Adrienne had tapped into her enormous network and found a friend who knows someone who knows someone and we were met at the Arena by a tall, handsome black man in a long camel hair jacket who escorted us to center court before the game. He took our photo while Kyrie Irving and Andre Drummond drained three point shots on either side of us. The photo was in a collage on the Jumbotron several times during the game, along with a shot Adrienne posted of Matt and Emilio in Pistons gear posing outside the arena.

The Detroit Institute of Art is a first rate museum worth visiting just for the Diego Rivera “Detroit Industry Murals,” a series of frescoes that cover the walls of an interior courtyard — huge, detailed, layered and complex. But you don’t have to go to the museum to see first rate art. Murals cover the sides and fronts and center strips of buildings all over the city.

The Heidelberg Project is the most bizarre and exuberantly expressive street art I’ve ever seen — a city block of sculpture and installations constructed from recycled toys, shoes, wagons, metal, plastic, and stuffed animals, bleached and wilted from the weather. Piles of discards of every sort are a central feature. Large and small rectangles of crudely painted plywood were nailed to trees and buildings, decorated with clock hands pointing to different times.

Every where we went we had good food, good beer and a good time. People in shops and restaurants and on the street were friendly and happy to know we were visiting from out of town.

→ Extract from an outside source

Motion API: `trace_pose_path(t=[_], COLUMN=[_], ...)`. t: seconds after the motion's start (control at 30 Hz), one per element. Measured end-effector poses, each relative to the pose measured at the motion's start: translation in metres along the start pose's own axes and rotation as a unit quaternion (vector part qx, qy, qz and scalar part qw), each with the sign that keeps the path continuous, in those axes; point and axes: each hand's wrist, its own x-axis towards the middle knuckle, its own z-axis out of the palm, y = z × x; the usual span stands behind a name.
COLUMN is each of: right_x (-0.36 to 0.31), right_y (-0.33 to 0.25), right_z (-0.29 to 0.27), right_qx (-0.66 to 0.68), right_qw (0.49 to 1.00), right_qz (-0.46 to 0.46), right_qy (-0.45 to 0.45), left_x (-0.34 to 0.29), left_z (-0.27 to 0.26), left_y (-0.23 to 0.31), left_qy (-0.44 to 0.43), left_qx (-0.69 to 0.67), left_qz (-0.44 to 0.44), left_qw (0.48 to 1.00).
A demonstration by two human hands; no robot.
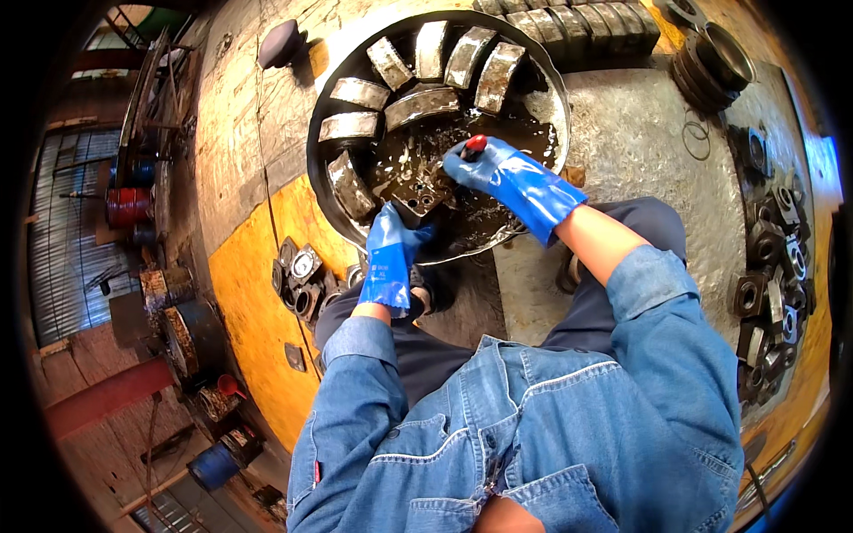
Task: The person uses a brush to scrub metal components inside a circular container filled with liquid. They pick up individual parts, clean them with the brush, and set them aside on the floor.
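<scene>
A wide round pan [313, 151] of dark, oily liquid lies in front of me. Curved metal blocks [421, 107] sit along its far and left sides. My left hand [387, 258], in a blue rubber glove, is closed on a small metal block with holes [421, 201] at the pan's near side. Above the liquid, my right hand [503, 175], gloved likewise, is closed round a tool with a red handle end [477, 142]. The glove hides most of that tool, so its kind does not show.
More curved blocks [586, 31] stand in rows beyond the pan. Metal rings [711, 67] are stacked at far right. Small metal parts lie left of my knee [302, 275] and along the right side [766, 244]. A dark rounded object [280, 44] rests at far left.
</scene>
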Motion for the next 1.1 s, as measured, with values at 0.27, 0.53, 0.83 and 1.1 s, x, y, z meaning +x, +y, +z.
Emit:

There was a vibe of welcome everywhere. A Lyft driver waited for us to all to load in her car after the Pistons game, even though it got her yelled at by an overly aggressive policeman because she didn’t move as soon as he said to. She was impassive and polite, then rolled up her window and drove us back to the AirBnB.

Yesterday morning Sam, Mariah, David and I dropped off our rental car and took a shuttle to the airport. As we boarded, the driver asked where we were headed. When he started to drive, he said, “You folks from Tennessee?” Sam and Mariah both said yes, that’s us. “When you get there, I want you to find someone for me.” “Okay.” Then a bluesy jazz version of Candyman came on and the driver laughed full and happy. Everyone on the shuttle laughed.

“And you from New Hampshire? How about when you get home you find some boogie.” More loud funk and we all laughed again. I got up and danced.